Open xziyh opened 2 years ago

xziyh commented 2 years ago

hello author, i use the 3080ti to train Conditional DETR with entire coco2017 datasets. But the programs report that cuda out of memory,3080ti has 12GB memory.I use the msi after burner to monitor the memory usage,and it shows the biggest memory usage is only 2520MB I set the batchsize to 1. image

DeppMeng commented 2 years ago

Hi,

Can you give us the exact training script, including all the training arguments? So that we can check whether the memory is not enough indeed or there are some other reasons.
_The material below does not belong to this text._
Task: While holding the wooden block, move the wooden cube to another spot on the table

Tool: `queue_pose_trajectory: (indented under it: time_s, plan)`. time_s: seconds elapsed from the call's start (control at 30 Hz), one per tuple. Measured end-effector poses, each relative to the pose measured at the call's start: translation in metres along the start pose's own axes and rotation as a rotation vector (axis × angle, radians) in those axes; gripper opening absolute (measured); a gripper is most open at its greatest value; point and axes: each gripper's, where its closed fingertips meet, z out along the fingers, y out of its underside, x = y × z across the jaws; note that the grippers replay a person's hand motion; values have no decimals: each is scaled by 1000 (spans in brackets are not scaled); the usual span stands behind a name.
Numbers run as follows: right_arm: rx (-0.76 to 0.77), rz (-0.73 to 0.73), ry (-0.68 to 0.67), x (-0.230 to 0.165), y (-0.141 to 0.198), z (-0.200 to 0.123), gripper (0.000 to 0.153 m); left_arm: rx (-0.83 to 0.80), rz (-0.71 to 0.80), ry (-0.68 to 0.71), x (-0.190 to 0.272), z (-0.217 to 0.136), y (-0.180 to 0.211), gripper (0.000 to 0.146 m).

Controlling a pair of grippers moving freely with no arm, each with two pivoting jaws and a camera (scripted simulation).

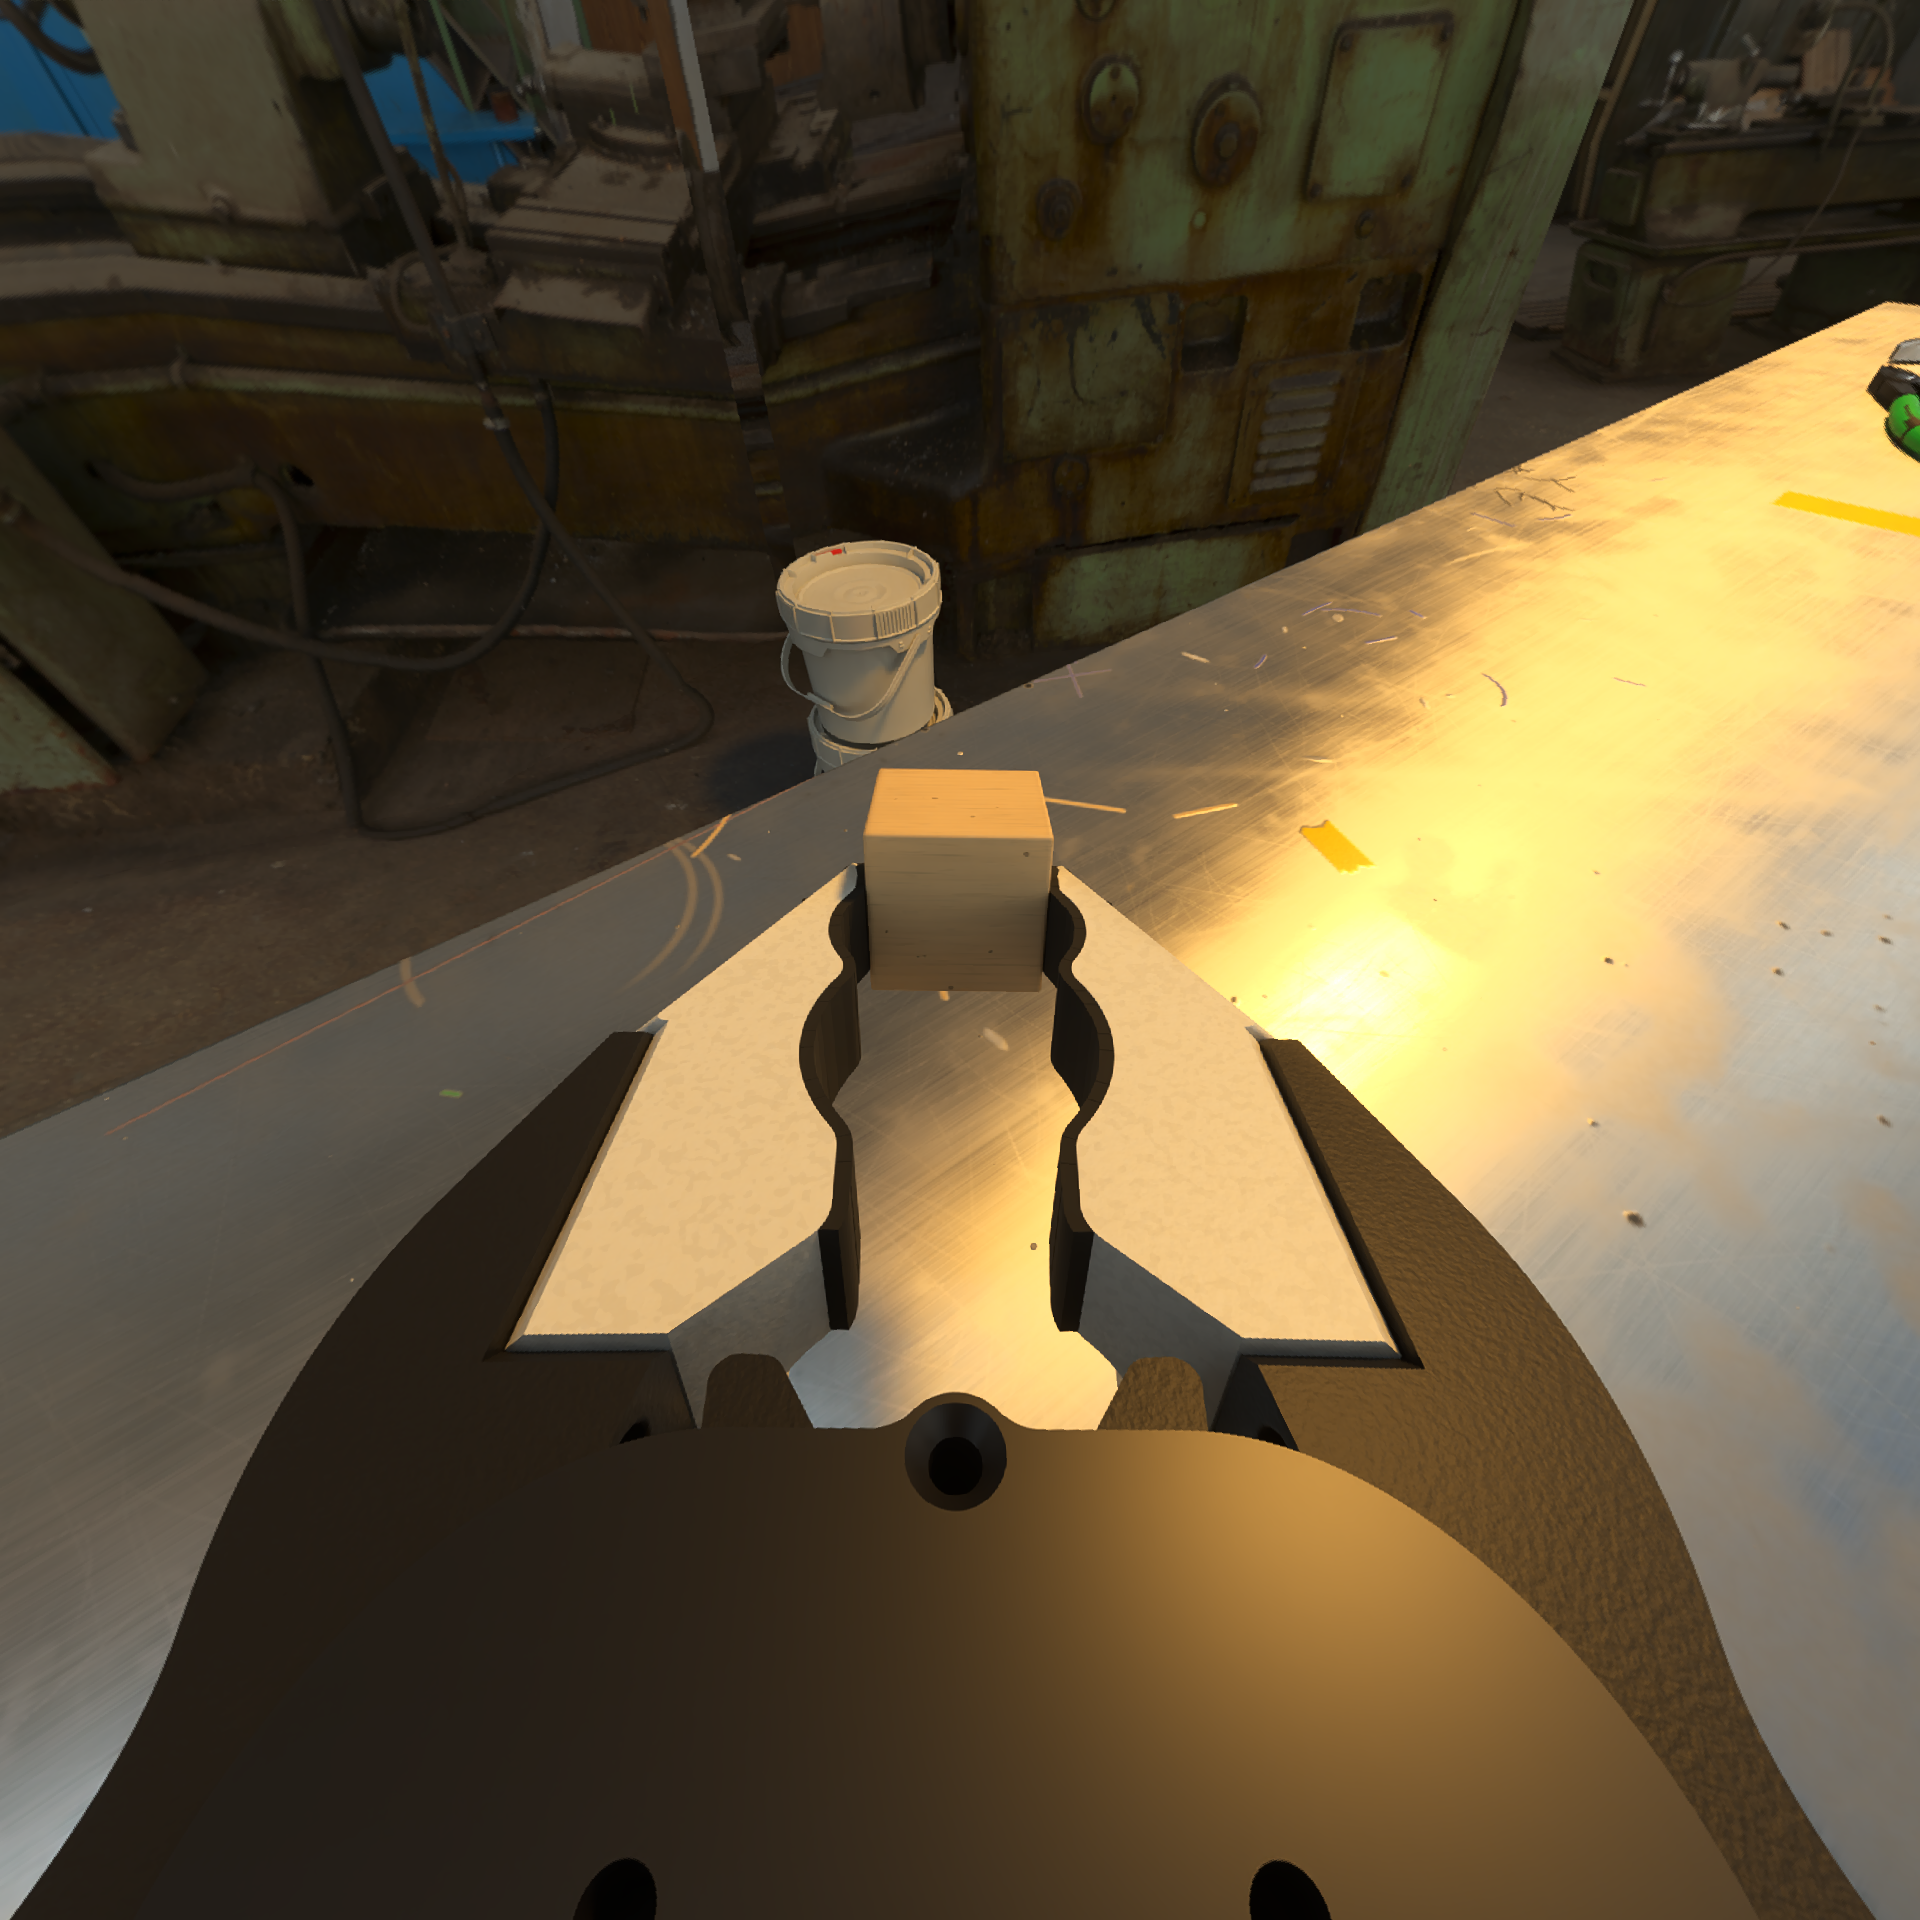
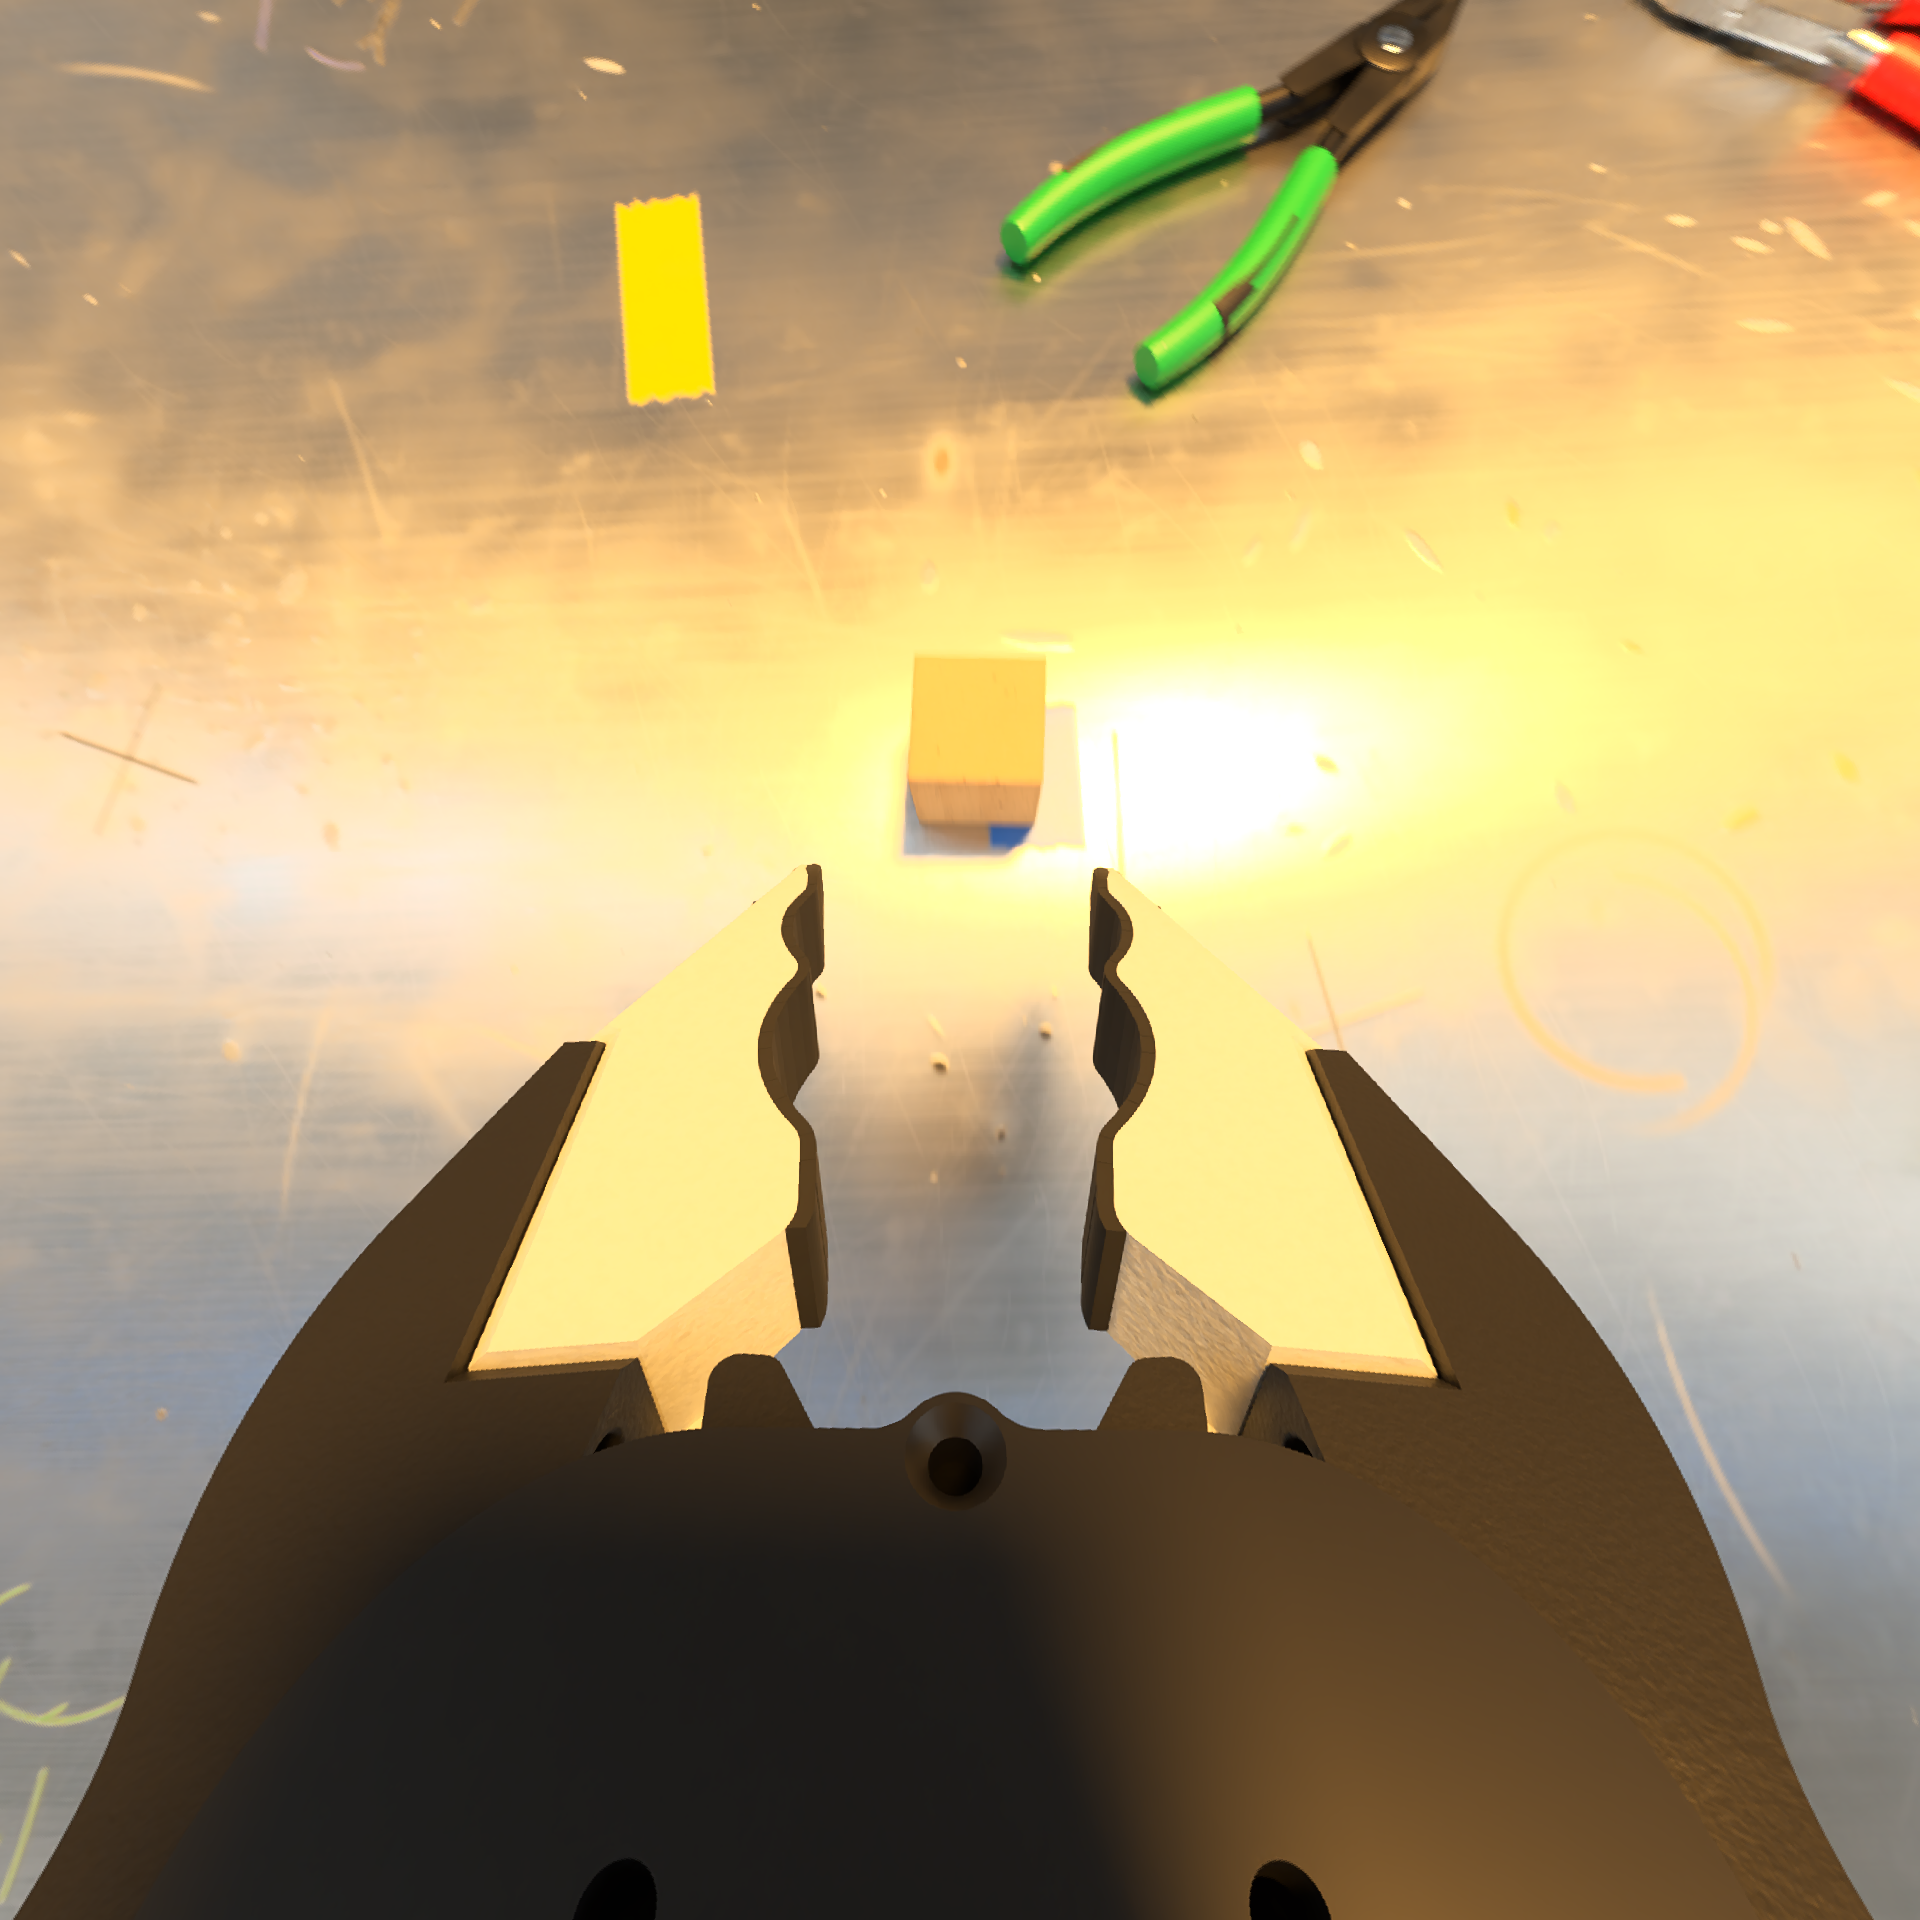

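Cube (image 2: 975, 740) ahead of right hand-held gripper (image 2: 956, 883)

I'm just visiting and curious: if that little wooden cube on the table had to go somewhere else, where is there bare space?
Bare metal table lies left of the wooden cube, below the yellow tape strip, and to the cube's right, below the green-handled pliers. It gets crowded up by the pliers and a red tool.

The pale tan wooden block (image 1: 956, 883) shows faint grain lines, and the light yellow-tan wooden cube (image 2: 977, 738) sits over a small blue patch (image 2: 1006, 835). The scratched silver metal table (image 2: 312, 935) glows golden, bearing a bright yellow tape strip (image 2: 665, 299) and green-handled black pliers (image 2: 1226, 197). Both dark brown grippers carry cream-white fingers (image 1: 717, 1132).
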Motion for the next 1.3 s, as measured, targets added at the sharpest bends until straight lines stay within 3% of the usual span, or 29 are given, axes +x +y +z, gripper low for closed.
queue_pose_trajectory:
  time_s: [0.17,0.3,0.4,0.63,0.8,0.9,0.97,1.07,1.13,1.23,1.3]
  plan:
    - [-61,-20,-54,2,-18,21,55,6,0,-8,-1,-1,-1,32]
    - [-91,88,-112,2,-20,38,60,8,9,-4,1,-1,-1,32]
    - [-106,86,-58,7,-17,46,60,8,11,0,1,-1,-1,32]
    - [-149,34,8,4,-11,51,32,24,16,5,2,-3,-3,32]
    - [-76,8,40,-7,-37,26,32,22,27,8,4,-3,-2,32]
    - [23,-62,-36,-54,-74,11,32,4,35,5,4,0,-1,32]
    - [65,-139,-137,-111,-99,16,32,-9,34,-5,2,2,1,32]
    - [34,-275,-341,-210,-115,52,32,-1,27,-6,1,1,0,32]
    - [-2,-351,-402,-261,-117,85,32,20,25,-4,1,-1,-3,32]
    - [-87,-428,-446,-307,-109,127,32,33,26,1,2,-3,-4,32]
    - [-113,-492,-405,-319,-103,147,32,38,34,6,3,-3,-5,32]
xziyh commented 2 years ago

Hi, Thanks for ur reply,there are some arguments: lr=0.0001, lr_backbone=1e-05, batch_size=1, weight_decay=0.0001, epochs=1, lr_drop=40, clip_max_norm=0.1, frozen_weights=None, backbone='resnet50', dilation=False, position_embedding='sine', enc_layers=6, dec_layers=6, dim_feedforward=2048, hidden_dim=256, dropout=0.1, nheads=8, num_queries=300, pre_norm=False, masks=False, aux_loss=True, set_cost_class=2, set_cost_bbox=5, set_cost_giou=2, mask_loss_coef=1, dice_loss_coef=1, cls_loss_coef=2, bbox_loss_coef=5, giou_loss_coef=2, focal_alpha=0.25, dataset_file='coco', coco_path='coco', coco_panoptic_path=None, remove_difficult=False, output_dir='results', device='cuda', seed=42, resume='', start_epoch=0, eval=False, num_workers=2, world_size=1, dist_url='env://', distributed=False)

DeppMeng commented 2 years ago

It is strange. From your arguments, you use resnet50 backbone without dilation. In this setting, 12GB memory should be well enough for batch_size 1. I do not have a clue. Maybe try to restart your computer to make sure all background programs that might comsume GPU memory are killed.